Task requirements:
Transcribe each entry exactly as it appears, leaving out any picture it holds.

══ Data supplied

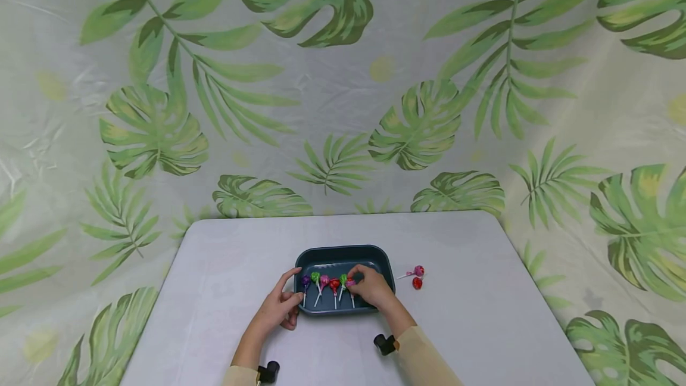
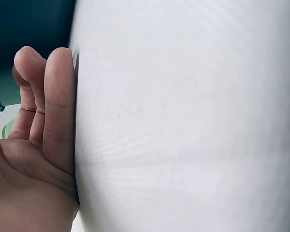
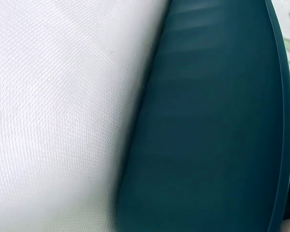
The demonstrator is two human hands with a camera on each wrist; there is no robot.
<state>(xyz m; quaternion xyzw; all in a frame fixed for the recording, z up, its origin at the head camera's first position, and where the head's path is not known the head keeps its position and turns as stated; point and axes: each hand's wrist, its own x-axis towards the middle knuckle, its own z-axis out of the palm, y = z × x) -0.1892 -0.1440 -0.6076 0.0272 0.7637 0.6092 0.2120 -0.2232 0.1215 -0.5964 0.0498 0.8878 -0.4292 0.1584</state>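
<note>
A dark teal tray (image 1: 343, 313) lies on the white table, with several wrapped lollipops in a row inside. From left to right show a purple lollipop (image 1: 306, 280), a green lollipop (image 1: 315, 277), a pink lollipop (image 1: 324, 279), a red lollipop (image 1: 334, 284) and a second green lollipop (image 1: 343, 279). At the row's right end my right hand (image 1: 372, 288) pinches a pink-and-red lollipop (image 1: 351, 283), its stick pointing toward me. My left hand (image 1: 277, 308) holds the tray's left side, thumb at the rim. In the left wrist view, fingers (image 2: 59, 106) lie bent beside the tray wall.
Right of the tray, a loose pink lollipop (image 1: 419, 270) and a loose red lollipop (image 1: 417, 283) lie close together on the table (image 1: 461, 320). Behind the table hangs a leaf-patterned cloth (image 1: 343, 106).
</note>
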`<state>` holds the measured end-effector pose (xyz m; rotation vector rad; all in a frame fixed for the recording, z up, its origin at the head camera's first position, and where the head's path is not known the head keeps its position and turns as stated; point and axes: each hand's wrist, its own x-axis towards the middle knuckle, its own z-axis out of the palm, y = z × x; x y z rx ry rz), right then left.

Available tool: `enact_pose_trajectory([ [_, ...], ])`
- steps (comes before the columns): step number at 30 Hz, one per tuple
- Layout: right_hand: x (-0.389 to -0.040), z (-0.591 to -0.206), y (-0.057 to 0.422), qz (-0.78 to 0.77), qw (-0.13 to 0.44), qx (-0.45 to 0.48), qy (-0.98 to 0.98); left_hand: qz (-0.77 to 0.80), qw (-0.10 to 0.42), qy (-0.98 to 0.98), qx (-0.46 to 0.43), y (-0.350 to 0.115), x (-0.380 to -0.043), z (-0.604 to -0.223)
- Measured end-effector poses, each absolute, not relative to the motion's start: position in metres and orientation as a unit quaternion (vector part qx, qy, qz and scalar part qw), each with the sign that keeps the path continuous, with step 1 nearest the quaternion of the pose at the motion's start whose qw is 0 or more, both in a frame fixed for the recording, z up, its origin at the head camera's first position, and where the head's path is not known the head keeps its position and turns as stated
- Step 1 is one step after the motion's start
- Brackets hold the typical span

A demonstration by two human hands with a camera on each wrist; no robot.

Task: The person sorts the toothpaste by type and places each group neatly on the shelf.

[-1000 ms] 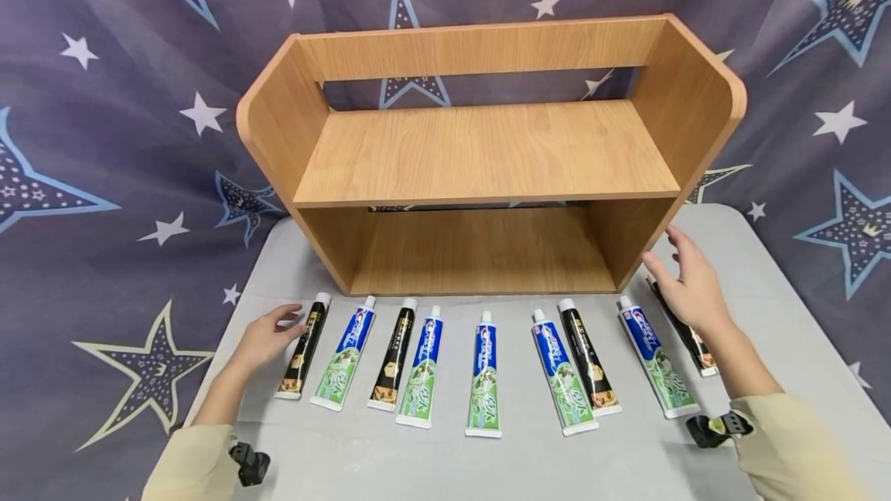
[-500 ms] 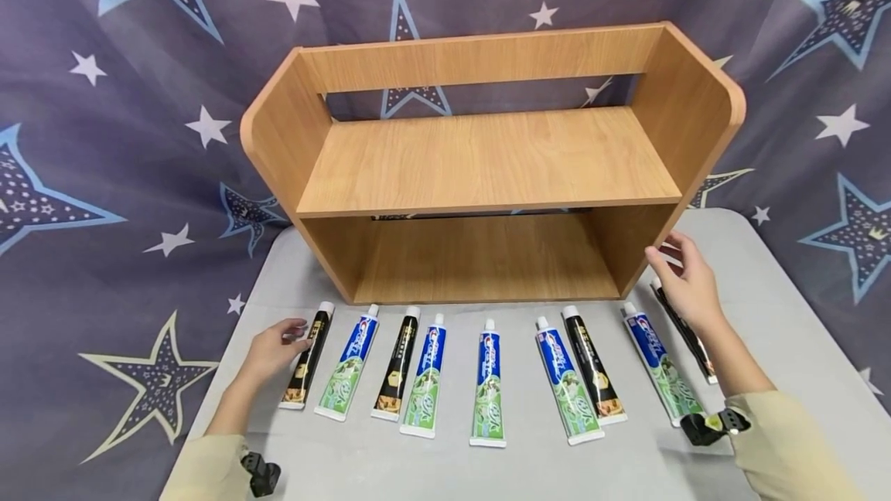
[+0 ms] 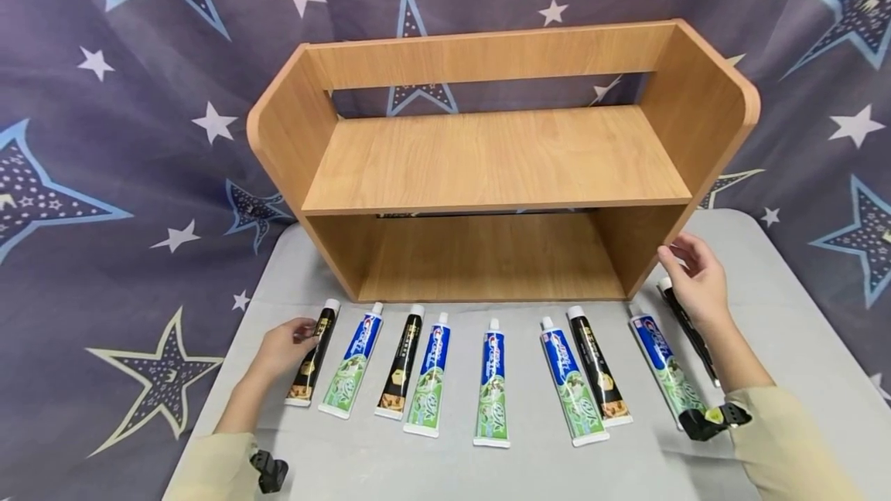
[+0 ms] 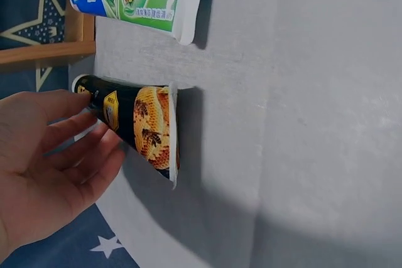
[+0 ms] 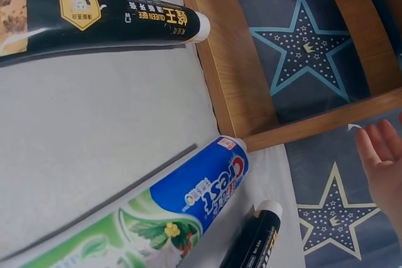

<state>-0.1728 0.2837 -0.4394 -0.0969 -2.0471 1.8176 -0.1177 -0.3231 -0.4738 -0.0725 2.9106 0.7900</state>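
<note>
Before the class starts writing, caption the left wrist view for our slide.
Left hand at a black honeycomb-print tube, a Crest tube nearby on the gray surface.

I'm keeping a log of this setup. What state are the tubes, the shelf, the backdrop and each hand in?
Leftmost black tube: capped, lying down
Other three black tubes: capped, lying down
Five blue-green tubes: capped, lying down
Wooden shelf: standing upright
Star backdrop: hanging, with folds
Left hand: at the leftmost black tube, grip unclear
Right hand: fingers loosely bent, holding nothing
</note>
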Motion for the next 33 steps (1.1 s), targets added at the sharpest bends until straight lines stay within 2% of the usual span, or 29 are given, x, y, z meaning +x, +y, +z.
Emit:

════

Output:
The demonstrator is two human hands with a camera on each wrist; there is no robot.
<state>(xyz m; quaternion xyzw; all in a frame fixed for the recording, z up, its origin at the head camera's first position, and where the head's path is not known the head keeps its position and turns as stated; point and axes: each hand's wrist, its own x-axis towards the middle knuckle, its own z-axis out of the palm, y = z × x) -0.1892 -0.1440 -0.6076 0.0272 0.7637 0.6092 0.2120 -0.2232 0.1215 -0.5964 0.0498 0.8878 -0.4292 0.1584</state>
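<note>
A dark teal tray (image 1: 343, 313) lies on the white table, with several wrapped lollipops in a row inside. From left to right show a purple lollipop (image 1: 306, 280), a green lollipop (image 1: 315, 277), a pink lollipop (image 1: 324, 279), a red lollipop (image 1: 334, 284) and a second green lollipop (image 1: 343, 279). At the row's right end my right hand (image 1: 372, 288) pinches a pink-and-red lollipop (image 1: 351, 283), its stick pointing toward me. My left hand (image 1: 277, 308) holds the tray's left side, thumb at the rim. In the left wrist view, fingers (image 2: 59, 106) lie bent beside the tray wall.
Right of the tray, a loose pink lollipop (image 1: 419, 270) and a loose red lollipop (image 1: 417, 283) lie close together on the table (image 1: 461, 320). Behind the table hangs a leaf-patterned cloth (image 1: 343, 106).
</note>
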`<state>` holds the measured end-effector pose (xyz m; rotation vector rad; all in a frame fixed for the recording, z up, its origin at the head camera's first position, and where the head's path is not known the head keeps its position and turns as stated; point and axes: each hand's wrist, its own x-axis towards the middle knuckle, its own z-axis out of the palm, y = z × x; x y z rx ry rz), right then left.

Available tool: `enact_pose_trajectory([ [_, ...], ])`
- steps (comes before the columns): step number at 30 Hz, one per tuple
- Layout: right_hand: x (-0.389 to -0.040), z (-0.591 to -0.206), y (-0.057 to 0.422), qz (-0.78 to 0.77), qw (-0.13 to 0.44), qx (-0.45 to 0.48), qy (-0.98 to 0.98); left_hand: qz (-0.77 to 0.80), qw (-0.10 to 0.42), qy (-0.98 to 0.98), qx (-0.46 to 0.43), y (-0.350 to 0.115), x (-0.380 to -0.043), z (-0.604 to -0.223)
- Measured end-effector poses, each absolute, not relative to the motion's start: position in metres and orientation as a unit quaternion (vector part qx, qy, qz and scalar part qw), each with the sign that keeps the path continuous, with step 1 nearest the quaternion of the pose at the motion's start whose qw is 0 or more, both in a frame fixed for the recording, z up, its origin at the head camera's first position, and where the head's path is not known the head keeps its position and turns as stated
- Step 1 is one step after the motion's start
- Brackets hold the typical span

A demonstration by two human hands with a camera on each wrist; no robot.

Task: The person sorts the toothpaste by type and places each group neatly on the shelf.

[-1000 ms] 
[-500 ms] 
[+0 ms] 
[+0 ms] 
[+0 ms] 

<state>-0.1728 0.2837 -0.4394 -0.0969 -2.0471 1.8176 -0.1177 -0.3231 -0.4738 -0.0725 2.9106 0.7900</state>
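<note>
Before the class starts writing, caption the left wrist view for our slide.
Left hand at a black honeycomb-print tube, a Crest tube nearby on the gray surface.

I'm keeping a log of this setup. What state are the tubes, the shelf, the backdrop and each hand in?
Leftmost black tube: capped, lying down
Other three black tubes: capped, lying down
Five blue-green tubes: capped, lying down
Wooden shelf: standing upright
Star backdrop: hanging, with folds
Left hand: at the leftmost black tube, grip unclear
Right hand: fingers loosely bent, holding nothing
</note>
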Motion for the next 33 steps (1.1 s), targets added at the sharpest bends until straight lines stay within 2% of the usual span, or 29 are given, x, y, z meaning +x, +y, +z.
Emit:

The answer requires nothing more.